I've spoken about something like it regarding anger to my son. When he gets mad, it takes over. The anger has control, and he gets lost in it. I can see it when it happens. I've told him to be aware of it... You never know if it's sticking, with a kid, but I hope it does, because this feels true to me.

squirell nutkin 07-31-2010 02:24 PM

Here's something to watch, instead of read. Take it with a grain of salt, it brings up interesting things to contemplate:
"What The Bleep Do We Know?"

I'd be curious to hear your thoughts on the movie's message.

Here's a clip about addiction:

HungLikeJesus 07-31-2010 05:17 PM

What do you mean by pain, LJ?

We need an operational definition.

lumberjim 07-31-2010 05:55 PM

In his book, Tolle defines it as any kind of negative emotion, or situation. Say....addiction...or jealousy.....

HungLikeJesus 07-31-2010 06:07 PM

If you enjoy pain, then it isn't negative.

If it isn't negative, then it isn't pain.

If it isn't pain, then you can't enjoy it.

It's very circular.

lumberjim 07-31-2010 06:33 PM

the point he makes is that the pain takes on it's own awareness, and controls you. the pain enjoys the pain. you don't.

squirell nutkin 07-31-2010 08:07 PM

Quote:

Originally Posted by lumberjim (Post 673798)
the point he makes is that the pain takes on it's own awareness, and controls you. the pain enjoys the pain. you don't.

Yeah, that's essentially the point of that clip, except they throw a physiological spin on it: You become addicted to the neuro-chemicals produced by whatever mind state you are habitually in.

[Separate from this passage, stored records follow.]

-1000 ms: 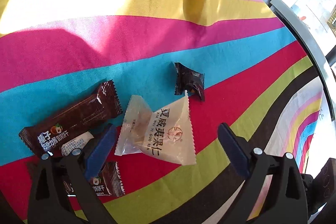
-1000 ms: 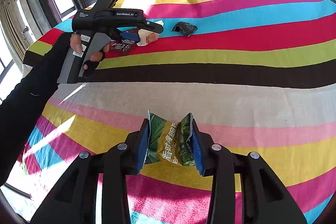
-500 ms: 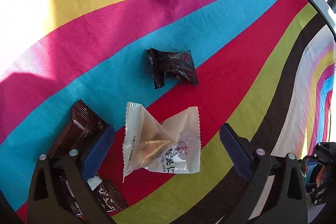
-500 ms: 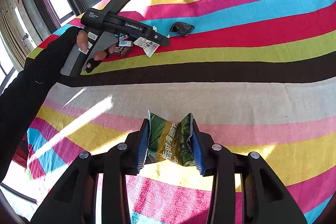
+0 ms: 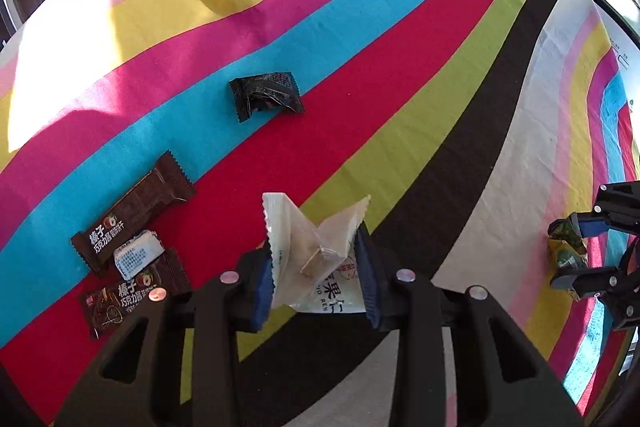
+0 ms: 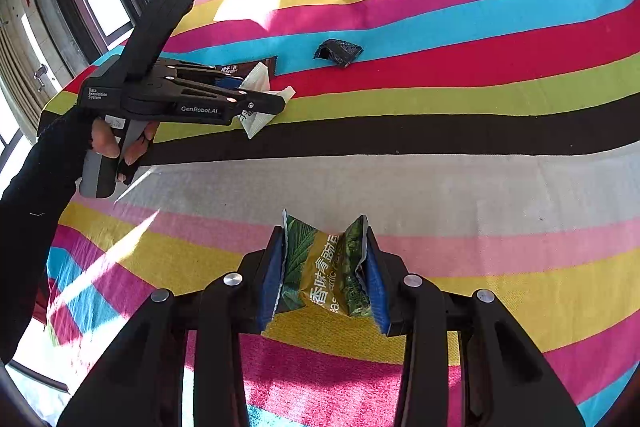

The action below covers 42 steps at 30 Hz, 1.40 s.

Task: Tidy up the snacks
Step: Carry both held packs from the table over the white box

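A: Left gripper (image 5: 316, 275) status?
B: We see it clamped on the translucent packet (image 5: 320, 259), lifted over the striped cloth (image 5: 400, 75).
A: Right gripper (image 6: 325, 275)?
B: Jaws closed on the green packet (image 6: 324, 267) — also above the cloth.

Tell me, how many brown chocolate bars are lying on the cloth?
2: one brown bar across the blue and red stripes, another brown bar below it, partly behind the left gripper. More may be hidden.
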Motion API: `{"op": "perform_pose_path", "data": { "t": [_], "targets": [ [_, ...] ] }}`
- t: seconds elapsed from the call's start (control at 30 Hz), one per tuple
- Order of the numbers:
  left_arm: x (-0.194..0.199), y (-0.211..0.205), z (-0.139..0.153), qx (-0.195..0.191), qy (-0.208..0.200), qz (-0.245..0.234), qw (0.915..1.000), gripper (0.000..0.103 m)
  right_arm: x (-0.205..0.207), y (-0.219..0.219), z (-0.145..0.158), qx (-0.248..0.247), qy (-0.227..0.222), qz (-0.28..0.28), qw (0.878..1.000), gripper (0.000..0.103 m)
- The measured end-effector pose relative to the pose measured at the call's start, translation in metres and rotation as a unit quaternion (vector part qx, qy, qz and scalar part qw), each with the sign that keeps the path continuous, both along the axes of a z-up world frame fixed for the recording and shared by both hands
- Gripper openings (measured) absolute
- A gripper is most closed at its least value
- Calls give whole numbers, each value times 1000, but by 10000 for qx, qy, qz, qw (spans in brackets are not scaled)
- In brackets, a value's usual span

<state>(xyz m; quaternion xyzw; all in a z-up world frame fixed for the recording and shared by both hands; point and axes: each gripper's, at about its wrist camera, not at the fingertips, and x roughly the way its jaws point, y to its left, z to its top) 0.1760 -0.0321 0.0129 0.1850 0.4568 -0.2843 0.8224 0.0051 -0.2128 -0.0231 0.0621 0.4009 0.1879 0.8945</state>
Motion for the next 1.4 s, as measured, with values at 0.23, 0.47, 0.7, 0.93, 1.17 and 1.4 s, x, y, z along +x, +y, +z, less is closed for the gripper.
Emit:
{"op": "perform_pose_path", "data": {
  "t": [0.23,0.47,0.7,0.93,1.17,1.4],
  "targets": [
    [-117,-2,24,-636,-529,88,9965,36,0,3,0,-133,-6,-20,9999,38],
    [-200,10,29,-1186,-647,410,9900,36,0,10,-1,-377,-45,-56,9993,37],
    [-251,24,19,-1493,-464,689,9853,37,-36,17,-1,-407,-39,-77,9991,37],
    [-289,26,15,-1497,-539,771,9842,37,-112,28,12,-524,-432,-137,9976,37],
    [-320,9,13,-1714,-481,624,9820,37,-168,17,18,-771,-627,-353,9944,37],
    [-350,-20,18,-1860,-441,347,9809,37,-219,-11,17,-854,-737,-676,9913,37]
  ]
}}
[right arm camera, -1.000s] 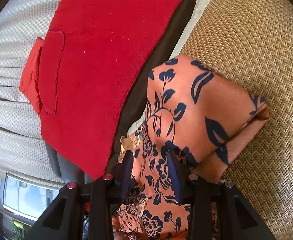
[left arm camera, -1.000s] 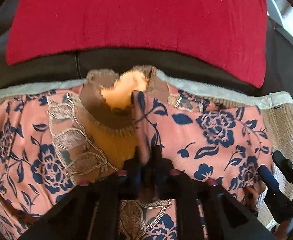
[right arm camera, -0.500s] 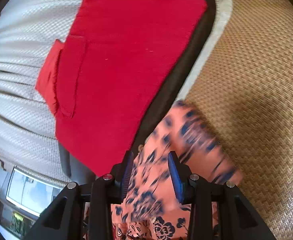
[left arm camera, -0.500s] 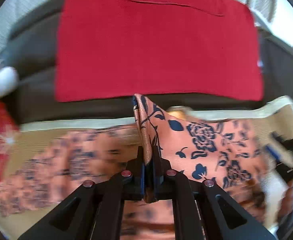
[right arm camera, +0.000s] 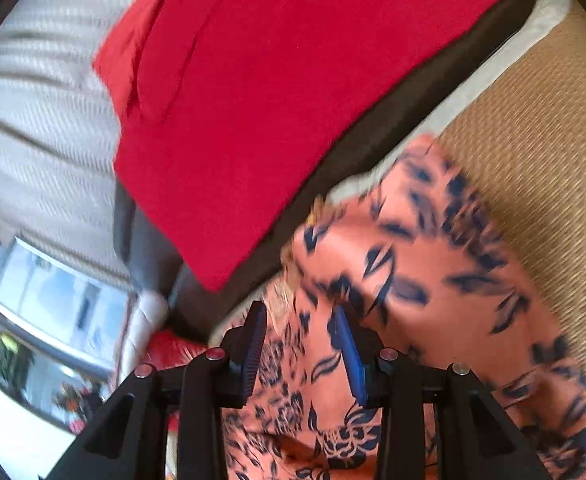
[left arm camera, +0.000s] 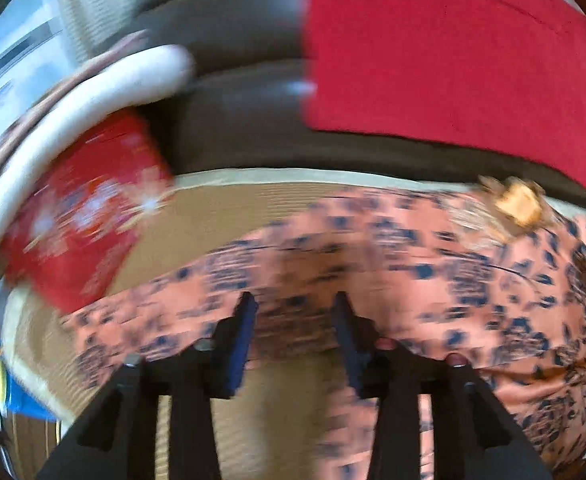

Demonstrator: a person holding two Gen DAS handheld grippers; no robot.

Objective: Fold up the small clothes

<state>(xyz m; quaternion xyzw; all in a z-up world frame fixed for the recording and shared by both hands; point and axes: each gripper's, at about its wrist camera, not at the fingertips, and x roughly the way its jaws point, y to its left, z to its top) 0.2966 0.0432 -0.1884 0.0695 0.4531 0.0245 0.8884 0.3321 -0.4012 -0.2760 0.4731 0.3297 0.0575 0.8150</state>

The more of the chemicals you produce, the more receptor sites are created...

skysidhe 08-02-2010 01:34 AM

what sn said

casimendocina 08-02-2010 06:57 AM

Quote:

Originally Posted by lumberjim (Post 673715)

Giving it a 'body' as Tolle does makes it possible to see it as separate from myself, and thus changeable. If it's not actually a part of me, then it's not me. It's just something I do. I can fix that when I notice myself doing it. Tolle promotes constant presence to watch for it.

Check out Russ Harris who does mindfulness stuff-works well for separating stuff out.

I don't know a lot about it, but mindfulness seems to be based on Vipassana meditation. I've read some stuff ("Monsoon Rains and Icicle Drops" + "Thirty Something and Over it") about 10 day workshops in Europe and Australia. From what I can work out, on the very limited research I've done, the mindfulness stuff seems like the 'lite' version of Vipassana, but if the thought of 10 straight days of meditation seems impossible, then mindfulness might be the way to build up the skill before going for the 10 day sink or swim workshop.

Pooka 08-02-2010 08:19 AM

LJ if you want to watch What the Bleep do We Know... I think I still have a copy somewhere... I'd be happy to send it... it is a bit hokey at times, but makes some useful points. Let me know and I'll pop it in the mail to you.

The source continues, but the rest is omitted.